Task directions -
Where in the listing does the word "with" appear? Report each line that holds it.

Dataset excerpt -

[Start of Attachment]

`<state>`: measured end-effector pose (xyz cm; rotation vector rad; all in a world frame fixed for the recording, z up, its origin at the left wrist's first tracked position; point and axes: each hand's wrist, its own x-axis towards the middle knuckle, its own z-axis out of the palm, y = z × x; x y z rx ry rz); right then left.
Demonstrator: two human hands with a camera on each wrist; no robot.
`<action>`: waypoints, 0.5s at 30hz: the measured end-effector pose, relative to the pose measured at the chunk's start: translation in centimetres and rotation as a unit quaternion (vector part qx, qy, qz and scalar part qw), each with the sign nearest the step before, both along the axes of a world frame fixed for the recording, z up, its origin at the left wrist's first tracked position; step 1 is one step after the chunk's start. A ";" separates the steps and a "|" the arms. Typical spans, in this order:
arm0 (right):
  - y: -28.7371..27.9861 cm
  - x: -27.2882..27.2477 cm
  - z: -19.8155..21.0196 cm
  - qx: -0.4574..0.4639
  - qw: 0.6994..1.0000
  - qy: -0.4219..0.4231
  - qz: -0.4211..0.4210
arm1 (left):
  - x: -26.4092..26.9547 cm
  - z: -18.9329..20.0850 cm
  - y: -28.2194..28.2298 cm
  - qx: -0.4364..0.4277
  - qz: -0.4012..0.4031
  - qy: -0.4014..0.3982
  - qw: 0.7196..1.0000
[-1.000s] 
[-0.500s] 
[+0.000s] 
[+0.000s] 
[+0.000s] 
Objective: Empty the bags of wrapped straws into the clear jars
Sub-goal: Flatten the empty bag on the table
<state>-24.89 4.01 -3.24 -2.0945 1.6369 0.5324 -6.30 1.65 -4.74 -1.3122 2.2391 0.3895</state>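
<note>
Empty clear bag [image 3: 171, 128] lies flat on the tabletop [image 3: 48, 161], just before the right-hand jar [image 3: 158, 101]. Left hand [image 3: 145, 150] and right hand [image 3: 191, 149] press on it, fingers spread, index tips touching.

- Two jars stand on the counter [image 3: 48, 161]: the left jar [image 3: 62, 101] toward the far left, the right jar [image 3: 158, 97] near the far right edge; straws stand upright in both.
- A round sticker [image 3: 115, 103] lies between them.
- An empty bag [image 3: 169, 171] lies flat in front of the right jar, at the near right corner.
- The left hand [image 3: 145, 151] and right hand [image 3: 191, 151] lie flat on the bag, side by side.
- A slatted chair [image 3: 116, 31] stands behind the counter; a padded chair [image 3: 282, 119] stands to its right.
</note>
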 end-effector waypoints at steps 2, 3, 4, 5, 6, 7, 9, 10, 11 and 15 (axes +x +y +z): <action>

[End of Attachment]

Problem solution -
Demonstrator: two human hands with a camera on each wrist; no robot.
`<action>`: waypoints, 0.5s at 30hz: the measured end-effector pose, relative to the pose measured at the chunk's start: translation in centimetres and rotation as a unit quaternion (vector part qx, qy, qz and scalar part qw), each with the sign nearest the step before, both along the axes of a world frame fixed for the recording, z up, its origin at the left wrist's first tracked position; step 1 is one step after the chunk's start. A ";" separates the steps and a "|" the arms. Typical spans, in this order:

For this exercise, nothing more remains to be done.